A word-for-word copy of all entries is required, without images.

START Data extract

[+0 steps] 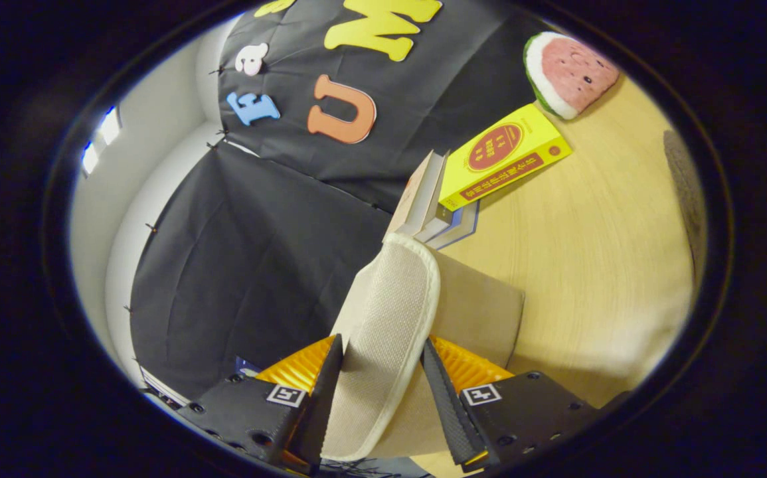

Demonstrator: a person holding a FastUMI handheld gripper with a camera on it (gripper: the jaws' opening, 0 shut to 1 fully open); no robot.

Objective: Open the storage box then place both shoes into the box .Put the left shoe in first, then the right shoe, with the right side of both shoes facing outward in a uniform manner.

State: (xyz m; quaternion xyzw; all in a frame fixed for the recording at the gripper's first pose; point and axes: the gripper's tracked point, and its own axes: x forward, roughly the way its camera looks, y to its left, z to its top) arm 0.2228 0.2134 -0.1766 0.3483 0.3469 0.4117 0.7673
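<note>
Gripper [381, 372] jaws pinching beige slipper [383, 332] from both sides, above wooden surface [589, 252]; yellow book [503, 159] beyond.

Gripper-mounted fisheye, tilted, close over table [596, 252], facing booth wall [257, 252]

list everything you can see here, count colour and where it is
shoe: 1, beige with pale trim, between the fingers, reaching ahead of them
box: 1, tan, right behind the shoe
books: a small stack, pale covers, beyond the shoe at the table's edge
yellow book: 1, yellow with red label, on the stack
watermelon toy: 1, red with green rind, beyond the yellow book
table: 1, light wood
gripper: 1, both fingers pressed on the shoe
</note>
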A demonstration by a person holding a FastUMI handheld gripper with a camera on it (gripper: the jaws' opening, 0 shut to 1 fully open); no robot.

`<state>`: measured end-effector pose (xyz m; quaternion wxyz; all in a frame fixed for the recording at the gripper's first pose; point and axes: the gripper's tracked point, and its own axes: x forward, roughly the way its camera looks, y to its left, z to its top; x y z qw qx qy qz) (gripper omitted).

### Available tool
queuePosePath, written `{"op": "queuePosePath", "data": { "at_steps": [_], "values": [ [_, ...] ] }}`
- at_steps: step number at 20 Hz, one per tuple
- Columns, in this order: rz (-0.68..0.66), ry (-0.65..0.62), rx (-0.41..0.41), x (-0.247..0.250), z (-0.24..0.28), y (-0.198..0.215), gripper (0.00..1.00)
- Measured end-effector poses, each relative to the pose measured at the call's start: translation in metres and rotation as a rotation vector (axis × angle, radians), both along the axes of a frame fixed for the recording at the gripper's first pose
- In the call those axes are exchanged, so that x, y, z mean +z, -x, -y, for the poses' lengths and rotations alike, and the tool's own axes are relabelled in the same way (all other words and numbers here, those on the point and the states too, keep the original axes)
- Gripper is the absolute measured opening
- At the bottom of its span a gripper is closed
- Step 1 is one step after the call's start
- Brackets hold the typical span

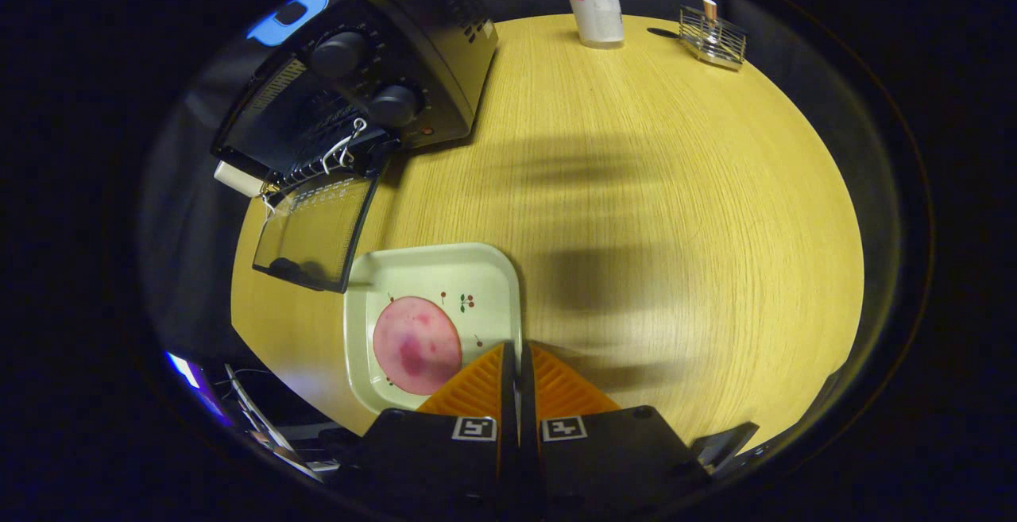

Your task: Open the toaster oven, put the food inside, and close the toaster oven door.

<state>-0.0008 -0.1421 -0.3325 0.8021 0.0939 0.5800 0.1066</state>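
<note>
Your hand-held gripper [518, 359] is closed, fingers pressed together w/ nothing between, over the plate's [433, 268] right rim. Round pink food slice [413, 343] lies on the plate, lower center-left. Toaster oven [373, 77] upper left, door [314, 232] open, dropped toward the plate.

My gripper [517, 363] has two wedge-shaped fingers [477, 387] with ridged faces, pressed flat together with no gap. Each finger rises from a black, blocky housing [445, 458]. Each housing carries a small square black-and-white marker [474, 428] near the finger's base.
</note>
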Motion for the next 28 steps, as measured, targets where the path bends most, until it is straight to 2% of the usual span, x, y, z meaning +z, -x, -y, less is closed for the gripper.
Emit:
{"op": "queuePosePath", "data": {
  "at_steps": [11, 17, 24, 28],
  "values": [
    [0.051, -0.064, -0.353, 0.054, 0.012, 0.05, 0.06],
    [0.11, -0.125, -0.495, 0.098, 0.006, 0.064, 0.06],
    [0.179, -0.336, -0.658, 0.15, -0.05, 0.049, 0.06],
    [0.204, -0.398, -0.671, 0.149, -0.097, 0.028, 0.06]
  ]
}}
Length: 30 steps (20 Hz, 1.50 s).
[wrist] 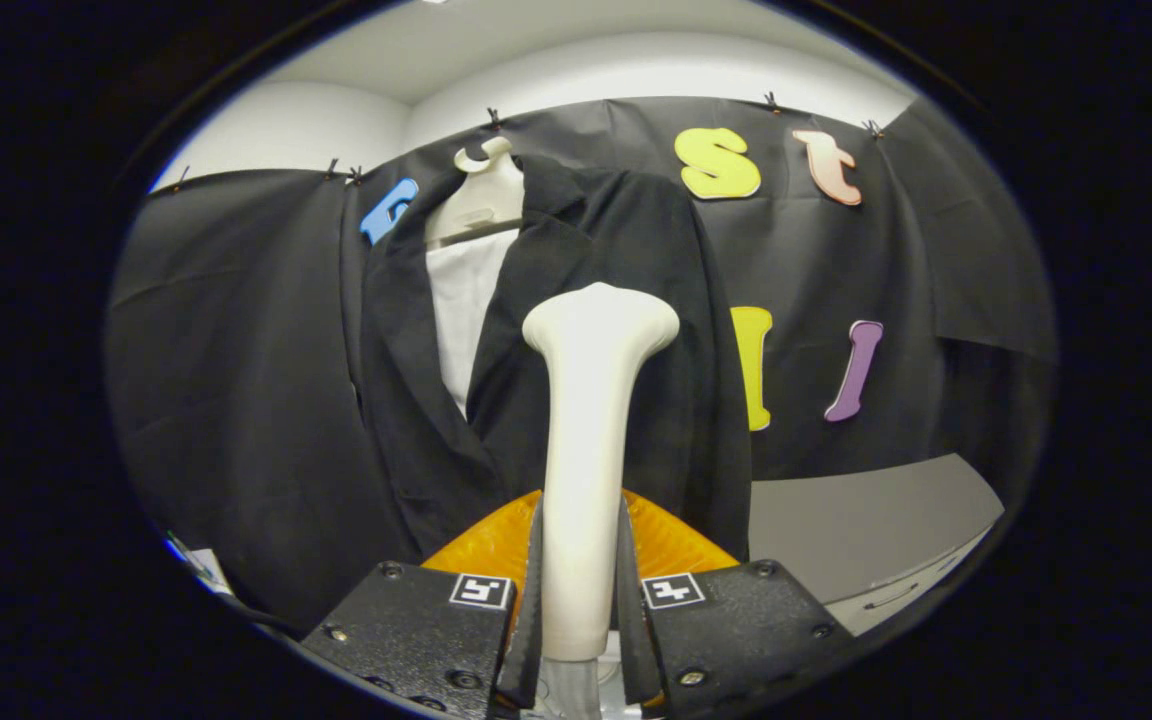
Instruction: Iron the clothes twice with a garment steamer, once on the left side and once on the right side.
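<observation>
A white garment steamer [591, 430] stands upright between my fingers, its handle clamped by both and its wide head pointing up. My gripper [579, 590] is shut on that handle. Just beyond the steamer hangs a black jacket [596, 300] on a white hanger [481, 190], open at the front over a white lining or shirt [461, 300]. The steamer head sits in front of the jacket's right front panel, about mid-chest height; whether it touches the cloth I cannot tell. An orange part [496, 545] shows behind the fingers at the steamer's base.
Black cloth [236, 350] lines the booth wall behind and to both sides of the jacket. A grey tabletop [866, 520] with a pale front edge lies low on the right. A white wall and ceiling show above the cloth.
</observation>
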### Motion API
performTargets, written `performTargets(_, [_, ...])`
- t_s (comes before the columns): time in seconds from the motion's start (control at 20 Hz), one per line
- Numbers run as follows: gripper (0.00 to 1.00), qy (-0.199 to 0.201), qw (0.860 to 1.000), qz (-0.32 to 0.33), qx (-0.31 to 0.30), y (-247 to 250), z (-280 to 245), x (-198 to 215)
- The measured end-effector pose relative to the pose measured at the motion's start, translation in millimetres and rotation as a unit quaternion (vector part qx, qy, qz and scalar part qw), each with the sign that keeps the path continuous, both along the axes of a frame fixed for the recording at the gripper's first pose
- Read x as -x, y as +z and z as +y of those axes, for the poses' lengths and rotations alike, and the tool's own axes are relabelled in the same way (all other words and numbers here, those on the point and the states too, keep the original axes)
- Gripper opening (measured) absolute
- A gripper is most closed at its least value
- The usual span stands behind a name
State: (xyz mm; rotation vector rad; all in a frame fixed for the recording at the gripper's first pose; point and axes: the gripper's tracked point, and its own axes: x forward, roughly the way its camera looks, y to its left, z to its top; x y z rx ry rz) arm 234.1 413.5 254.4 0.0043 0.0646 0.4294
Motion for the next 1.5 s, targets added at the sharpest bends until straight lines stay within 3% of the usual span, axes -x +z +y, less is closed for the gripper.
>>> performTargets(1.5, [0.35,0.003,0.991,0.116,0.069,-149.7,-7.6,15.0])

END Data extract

_Answer area_.
[+0 steps] 

Demonstrator: a person holding a FastUMI handheld gripper with a camera on it (gripper: the jaws' opening, 0 shut to 1 fully open); no robot.

Objective: Open the storage box then place both shoes into the box .Put the left shoe in first, then the right shoe, with the right side of both shoes facing outward in a uniform manner.

State: (xyz m; quaternion xyzw; all in a frame fixed for the recording at the gripper's first pose; point and axes: the gripper's tracked point, and its own axes: x forward, roughly the way its camera looks, y to its left, z to its top) arm 0.2228 0.2134 -0.1766 0.3483 0.3469 0.4117 0.7673
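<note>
Gripper [381, 372] jaws pinching beige slipper [383, 332] from both sides, above wooden surface [589, 252]; yellow book [503, 159] beyond.

Gripper-mounted fisheye, tilted, close over table [596, 252], facing booth wall [257, 252]

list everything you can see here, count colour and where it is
shoe: 1, beige with pale trim, between the fingers, reaching ahead of them
box: 1, tan, right behind the shoe
books: a small stack, pale covers, beyond the shoe at the table's edge
yellow book: 1, yellow with red label, on the stack
watermelon toy: 1, red with green rind, beyond the yellow book
table: 1, light wood
gripper: 1, both fingers pressed on the shoe
</note>
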A demonstration by a person holding a FastUMI handheld gripper with a camera on it (gripper: the jaws' opening, 0 shut to 1 fully open); no robot.

`<state>`: measured end-effector pose (xyz m; quaternion wxyz; all in a frame fixed for the recording at the gripper's first pose; point and axes: the gripper's tracked point, and its own axes: x forward, roughly the way its camera looks, y to its left, z to its top; x y z qw qx qy qz) (gripper omitted).

### Available tool
queuePosePath, written `{"op": "queuePosePath", "data": { "at_steps": [_], "values": [ [_, ...] ] }}`
- at_steps: step number at 20 Hz, one per tuple
- Columns, in this order: rz (-0.68..0.66), ry (-0.65..0.62), rx (-0.41..0.41), x (-0.247..0.250), z (-0.24..0.28), y (-0.198..0.215), gripper (0.00..1.00)
- Measured end-effector poses, each relative to the pose measured at the call's start: translation in metres and rotation as a rotation vector (axis × angle, radians), both along the axes of a frame fixed for the recording at the gripper's first pose
- In the call those axes are exchanged, so that x, y, z mean +z, -x, -y, for the poses' lengths and rotations alike, and the tool's own axes are relabelled in the same way (all other words and numbers here, those on the point and the states too, keep the original axes)
- Gripper is the absolute measured opening
- At the bottom of its span a gripper is closed
- Step 1 is one step after the call's start
- Brackets hold the typical span


Your task: Open the toaster oven, put the food inside, and close the toaster oven door.

<state>-0.0008 -0.1421 -0.3325 0.8021 0.0939 0.5800 0.1066</state>
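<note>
Your hand-held gripper [518, 359] is closed, fingers pressed together w/ nothing between, over the plate's [433, 268] right rim. Round pink food slice [413, 343] lies on the plate, lower center-left. Toaster oven [373, 77] upper left, door [314, 232] open, dropped toward the plate.

My gripper [517, 363] has two wedge-shaped fingers [477, 387] with ridged faces, pressed flat together with no gap. Each finger rises from a black, blocky housing [445, 458]. Each housing carries a small square black-and-white marker [474, 428] near the finger's base.
</note>
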Motion for the next 28 steps, as measured, targets where the path bends most, until it is straight to 2% of the usual span, x, y, z meaning +z, -x, -y, less is closed for the gripper.
Emit:
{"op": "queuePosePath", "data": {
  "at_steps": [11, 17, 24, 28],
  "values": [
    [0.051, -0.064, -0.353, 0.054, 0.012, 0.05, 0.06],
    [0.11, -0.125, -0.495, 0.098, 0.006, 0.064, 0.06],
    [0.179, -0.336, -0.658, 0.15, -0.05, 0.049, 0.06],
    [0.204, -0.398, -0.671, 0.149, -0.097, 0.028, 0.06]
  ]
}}
Length: 30 steps (20 Hz, 1.50 s).
[wrist] 
Instruction: Iron the clothes twice with a garment steamer, once on the left side and once on the right side.
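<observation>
A white garment steamer [591, 430] stands upright between my fingers, its handle clamped by both and its wide head pointing up. My gripper [579, 590] is shut on that handle. Just beyond the steamer hangs a black jacket [596, 300] on a white hanger [481, 190], open at the front over a white lining or shirt [461, 300]. The steamer head sits in front of the jacket's right front panel, about mid-chest height; whether it touches the cloth I cannot tell. An orange part [496, 545] shows behind the fingers at the steamer's base.
Black cloth [236, 350] lines the booth wall behind and to both sides of the jacket. A grey tabletop [866, 520] with a pale front edge lies low on the right. A white wall and ceiling show above the cloth.
</observation>
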### Motion API
performTargets, written `performTargets(_, [_, ...])`
- t_s (comes before the columns): time in seconds from the motion's start (control at 20 Hz), one per line
- Numbers run as follows: gripper (0.00 to 1.00), qy (-0.199 to 0.201), qw (0.860 to 1.000), qz (-0.32 to 0.33), qx (-0.31 to 0.30), y (-247 to 250), z (-280 to 245), x (-198 to 215)
- The measured end-effector pose relative to the pose measured at the motion's start, translation in millimetres and rotation as a unit quaternion (vector part qx, qy, qz and scalar part qw), each with the sign that keeps the path continuous, both along the axes of a frame fixed for the recording at the gripper's first pose
- Read x as -x, y as +z and z as +y of those axes, for the poses' lengths and rotations alike, and the tool's own axes are relabelled in the same way (all other words and numbers here, those on the point and the states too, keep the original axes)
- Gripper opening (measured) absolute
- A gripper is most closed at its least value
- The usual span stands behind a name
State: (xyz mm; rotation vector rad; all in a frame fixed for the recording at the gripper's first pose; point and axes: the gripper's tracked point, and its own axes: x forward, roughly the way its camera looks, y to its left, z to its top; x y z rx ry rz) arm 234.1 413.5 254.4 0.0043 0.0646 0.4294
Motion for the next 1.5 s, targets added at the sharpest bends until straight lines stay within 3% of the usual span, axes -x +z +y, less is closed for the gripper.
>>> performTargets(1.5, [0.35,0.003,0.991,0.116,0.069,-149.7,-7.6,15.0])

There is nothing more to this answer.